Dozenten-Honorare weiter in der Warteschleife

shz.de von
21. Juni 2014, 19:32 Uhr

Sie schmoren weiter im eigenen Saft. Die zwölf Deutsch-Lehrer, die in Flensburg als Honorar-Dozenten die gesetzlich vorgeschriebenen Integrationskurse leiten, hoffen seit Februar auf ein Ende prekärer Entlohnung für ihre Arbeit. Doch eine Arbeitsgruppe, die nach einer Sitzung des Bildungsausschusses Ende Februar eingesetzt wurde, kam nach zwei Sitzungen nicht zu Ergebnissen. Die Ratsfraktion der Linken beantragte auf der jüngsten Bildungsausschuss-Sitzung in dieser Woche eine Anhebung der Honorare von aktuell 20 Euro (brutto) auf wenigstens 24 Euro pro Unterrichtsstunde – kam damit aber nicht durch. Jetzt will sich der Ausschuss am 10. Juli in einer Sondersitzung erneut mit dem Thema beschäftigen.

In einem Schreiben, das gestern an alle finanz- und bildungspolitischen Sprecher der Ratsfraktionen geschickt wurde, wirbt Linken-Fraktions-Chef Heinz-Werner Jezewski für eine Notlösung. Er schlägt vor, den betroffenen Dozenten für jedes Kursmodul (etwa 100 Stunden) pauschal jeweils 400 Euro zu zahlen und jede Stunde zusätzlich mit 20 Euro zu honorieren. „Somit kämen die betroffenen Personen dann auf eine Vergütung in Höhe von 24 Euro pro Unterrichtseinheit, also in die Größenordnung, die zum Beispiel in Kiel bezahlt wird “, so Jezewski, Diese Lösung soll bis Ende dieses Jahres gelten und danach bestenfalls durch eine Lösung mit Festanstellung ersetzt werden. Die Mehrkosten dieser besseren Honorierung beziffert Jezewski auf jährlich 15 000 Euro.

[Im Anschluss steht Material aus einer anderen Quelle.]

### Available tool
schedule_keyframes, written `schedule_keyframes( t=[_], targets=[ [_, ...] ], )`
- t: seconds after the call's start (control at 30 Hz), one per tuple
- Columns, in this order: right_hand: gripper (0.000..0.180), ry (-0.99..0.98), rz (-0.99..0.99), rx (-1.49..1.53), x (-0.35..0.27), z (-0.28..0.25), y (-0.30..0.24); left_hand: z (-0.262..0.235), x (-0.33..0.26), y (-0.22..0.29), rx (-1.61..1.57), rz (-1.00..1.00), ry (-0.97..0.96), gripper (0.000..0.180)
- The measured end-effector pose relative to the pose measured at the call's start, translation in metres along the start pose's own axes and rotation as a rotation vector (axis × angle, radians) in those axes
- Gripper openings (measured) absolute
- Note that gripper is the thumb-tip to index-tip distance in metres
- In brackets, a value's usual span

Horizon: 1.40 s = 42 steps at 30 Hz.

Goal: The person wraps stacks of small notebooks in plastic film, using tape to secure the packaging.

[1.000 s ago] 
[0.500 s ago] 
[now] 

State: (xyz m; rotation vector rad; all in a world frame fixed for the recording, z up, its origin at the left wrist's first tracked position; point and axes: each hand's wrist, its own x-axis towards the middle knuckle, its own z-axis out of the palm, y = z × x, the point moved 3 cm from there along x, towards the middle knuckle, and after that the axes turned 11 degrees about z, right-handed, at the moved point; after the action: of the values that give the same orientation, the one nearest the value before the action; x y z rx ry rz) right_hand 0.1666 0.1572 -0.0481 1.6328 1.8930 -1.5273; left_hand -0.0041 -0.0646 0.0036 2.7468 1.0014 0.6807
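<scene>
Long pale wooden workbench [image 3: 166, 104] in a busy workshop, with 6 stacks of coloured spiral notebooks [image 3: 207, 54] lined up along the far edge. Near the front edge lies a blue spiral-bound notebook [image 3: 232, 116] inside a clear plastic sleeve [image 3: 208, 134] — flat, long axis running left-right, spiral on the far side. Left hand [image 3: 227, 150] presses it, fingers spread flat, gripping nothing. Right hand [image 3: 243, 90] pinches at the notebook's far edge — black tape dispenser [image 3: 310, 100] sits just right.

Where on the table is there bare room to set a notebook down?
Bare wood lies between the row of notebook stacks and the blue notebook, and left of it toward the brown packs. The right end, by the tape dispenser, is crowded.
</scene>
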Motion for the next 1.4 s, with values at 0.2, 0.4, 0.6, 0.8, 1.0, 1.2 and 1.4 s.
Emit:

Ob am 10. Juli kurz vor der Sommerpause der Durchbruch gelingt, ist allerdings fraglich. Die Verwaltung wird am 10. Juli jedenfalls nicht mit einer eigenen Vorlage in die Sondersitzung gehen. Die soll erst nach dieser Sitzung entstehen, wie Verwaltungssprecher Thomas Kuchel gestern auf Anfrage mitteilte. „In der regulären Sitzung konnten die Fraktionen keine Einigung erzielen. Wir gehen davon aus, dass auf dieser Sondersitzung eine gemeinsame Entscheidungsgrundlage abgestimmt wird, auf deren Basis eine Verwaltungsvorlage entstehen kann.“

Die Integrationskurse sind eine gesetzliche Auflage des Bundes, die an die Städte und Gemeinden delegiert wurde. In Flensburg werden diese Kurse unter dem Dach der Volkshochschulen angeboten, deren Dozenten traditionell am Nebenerwerb orientiert sind. Die Integrationskräfte hingegen sind im Vollerwerb tätig und beziehen nach Erhebungen des deutschen Volkshochschulverbandes und der Lehrergewerkschaft GEW Netto-Stundenlöhne von deutlich unter 10 Euro.